__Aim of the exercise__
Copy every record that follows, word for word.

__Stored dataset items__

------------------------

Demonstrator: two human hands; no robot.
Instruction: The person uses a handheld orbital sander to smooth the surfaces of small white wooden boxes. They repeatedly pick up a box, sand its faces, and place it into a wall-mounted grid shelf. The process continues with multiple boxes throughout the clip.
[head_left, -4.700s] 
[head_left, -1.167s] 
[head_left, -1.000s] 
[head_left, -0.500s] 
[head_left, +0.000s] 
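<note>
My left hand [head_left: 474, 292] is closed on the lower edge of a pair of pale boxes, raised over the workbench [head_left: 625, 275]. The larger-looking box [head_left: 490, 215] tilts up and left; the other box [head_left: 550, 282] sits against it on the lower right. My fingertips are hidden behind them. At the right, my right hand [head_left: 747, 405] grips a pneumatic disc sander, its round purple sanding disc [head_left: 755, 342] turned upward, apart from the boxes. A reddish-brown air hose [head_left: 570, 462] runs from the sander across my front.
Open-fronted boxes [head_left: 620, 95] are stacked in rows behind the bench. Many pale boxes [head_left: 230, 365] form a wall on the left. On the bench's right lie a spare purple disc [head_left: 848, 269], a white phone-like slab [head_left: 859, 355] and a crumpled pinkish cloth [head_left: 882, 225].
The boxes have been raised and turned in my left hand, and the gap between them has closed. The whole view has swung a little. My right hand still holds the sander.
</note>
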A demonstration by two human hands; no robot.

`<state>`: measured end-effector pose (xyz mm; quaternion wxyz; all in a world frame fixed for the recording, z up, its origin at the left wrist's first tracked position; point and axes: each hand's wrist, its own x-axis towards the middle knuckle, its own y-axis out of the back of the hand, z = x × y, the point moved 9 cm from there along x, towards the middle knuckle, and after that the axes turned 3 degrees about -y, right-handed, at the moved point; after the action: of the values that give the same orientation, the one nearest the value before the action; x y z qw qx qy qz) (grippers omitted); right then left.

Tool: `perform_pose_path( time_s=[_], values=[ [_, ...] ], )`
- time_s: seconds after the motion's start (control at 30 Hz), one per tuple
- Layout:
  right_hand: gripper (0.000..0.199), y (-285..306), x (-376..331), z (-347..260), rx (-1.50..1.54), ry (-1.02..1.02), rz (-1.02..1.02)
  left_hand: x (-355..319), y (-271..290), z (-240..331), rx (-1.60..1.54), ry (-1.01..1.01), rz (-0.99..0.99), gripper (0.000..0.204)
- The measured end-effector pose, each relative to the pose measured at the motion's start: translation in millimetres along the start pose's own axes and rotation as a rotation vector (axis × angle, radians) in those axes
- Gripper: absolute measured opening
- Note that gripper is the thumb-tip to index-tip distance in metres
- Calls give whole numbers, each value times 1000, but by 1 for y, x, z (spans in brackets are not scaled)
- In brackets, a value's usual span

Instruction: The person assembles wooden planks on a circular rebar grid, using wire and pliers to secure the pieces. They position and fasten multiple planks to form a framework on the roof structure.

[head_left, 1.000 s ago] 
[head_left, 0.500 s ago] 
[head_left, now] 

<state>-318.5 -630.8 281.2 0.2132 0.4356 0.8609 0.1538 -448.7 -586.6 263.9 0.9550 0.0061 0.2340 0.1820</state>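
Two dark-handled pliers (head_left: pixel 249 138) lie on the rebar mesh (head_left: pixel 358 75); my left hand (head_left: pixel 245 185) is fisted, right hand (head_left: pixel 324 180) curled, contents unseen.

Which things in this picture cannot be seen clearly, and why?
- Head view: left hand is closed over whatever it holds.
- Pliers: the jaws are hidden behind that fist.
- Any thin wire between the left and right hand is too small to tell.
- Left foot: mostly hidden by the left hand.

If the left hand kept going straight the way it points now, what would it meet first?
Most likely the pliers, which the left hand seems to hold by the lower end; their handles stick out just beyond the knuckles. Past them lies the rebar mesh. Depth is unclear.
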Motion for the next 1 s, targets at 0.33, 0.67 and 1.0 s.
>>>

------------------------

__Response box__
Demonstrator: two human hands; no robot.
Instruction: The person uses a handheld orbital sander to smooth the surfaces of small white wooden boxes. They repeatedly pick up a box, sand its faces, and place it into a wall-mounted grid shelf. The process continues with multiple boxes throughout the clip.
[head_left, -4.700s] 
[head_left, -1.167s] 
[head_left, -1.000s] 
[head_left, -0.500s] 
[head_left, +0.000s] 
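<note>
My left hand [head_left: 474, 292] is closed on the lower edge of a pair of pale boxes, raised over the workbench [head_left: 625, 275]. The larger-looking box [head_left: 490, 215] tilts up and left; the other box [head_left: 550, 282] sits against it on the lower right. My fingertips are hidden behind them. At the right, my right hand [head_left: 747, 405] grips a pneumatic disc sander, its round purple sanding disc [head_left: 755, 342] turned upward, apart from the boxes. A reddish-brown air hose [head_left: 570, 462] runs from the sander across my front.
Open-fronted boxes [head_left: 620, 95] are stacked in rows behind the bench. Many pale boxes [head_left: 230, 365] form a wall on the left. On the bench's right lie a spare purple disc [head_left: 848, 269], a white phone-like slab [head_left: 859, 355] and a crumpled pinkish cloth [head_left: 882, 225].
The boxes have been raised and turned in my left hand, and the gap between them has closed. The whole view has swung a little. My right hand still holds the sander.
</note>
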A demonstration by two human hands; no robot.

`<state>`: measured end-effector pose (xyz mm; quaternion wxyz; all in a world frame fixed for the recording, z up, its origin at the left wrist's first tracked position; point and axes: each hand's wrist, its own x-axis towards the middle knuckle, its own y-axis out of the back of the hand, z = x × y, the point moved 9 cm from there along x, towards the middle knuckle, and after that the axes turned 3 degrees about -y, right-handed, at the moved point; after the action: of the values that give the same orientation, the one nearest the value before the action; x y z qw qx qy qz) (grippers omitted); right then left.

Tool: `perform_pose_path( time_s=[_], values=[ [_, ...] ], )`
- time_s: seconds after the motion's start (control at 30 Hz), one per tuple
- Layout:
  right_hand: gripper (0.000..0.199), y (-285..306), x (-376..331), z (-347..260), rx (-1.50..1.54), ry (-1.02..1.02), rz (-1.02..1.02)
  left_hand: x (-355..319), y (-271..290), z (-240..331), rx (-1.60..1.54), ry (-1.01..1.01), rz (-0.99..0.99), gripper (0.000..0.204)
- The measured end-effector pose, each relative to the pose measured at the motion's start: translation in millimetres along the start pose's own axes and rotation as a rotation vector (axis × angle, radians) in those axes
- Gripper: absolute measured opening
- Note that gripper is the thumb-tip to index-tip distance in metres
- Calls give whole numbers, each value times 1000, but by 1 for y, x, z (spans in brackets are not scaled)
- In brackets, a value's usual span

Instruction: The person assembles wooden planks on a circular rebar grid, using wire and pliers to secure the pieces. They position and fasten multiple planks to form a framework on the roof structure.

[head_left, 1.000 s ago] 
[head_left, 0.500 s ago] 
[head_left, now] 

<state>-318.5 -630.8 281.2 0.2132 0.4356 0.8609 0.1538 -448.7 -586.6 263.9 0.9550 0.0061 0.2340 0.1820</state>
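Two dark-handled pliers (head_left: pixel 249 138) lie on the rebar mesh (head_left: pixel 358 75); my left hand (head_left: pixel 245 185) is fisted, right hand (head_left: pixel 324 180) curled, contents unseen.

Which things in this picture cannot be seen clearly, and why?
- Head view: left hand is closed over whatever it holds.
- Pliers: the jaws are hidden behind that fist.
- Any thin wire between the left and right hand is too small to tell.
- Left foot: mostly hidden by the left hand.

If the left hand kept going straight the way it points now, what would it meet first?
Most likely the pliers, which the left hand seems to hold by the lower end; their handles stick out just beyond the knuckles. Past them lies the rebar mesh. Depth is unclear.
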Motion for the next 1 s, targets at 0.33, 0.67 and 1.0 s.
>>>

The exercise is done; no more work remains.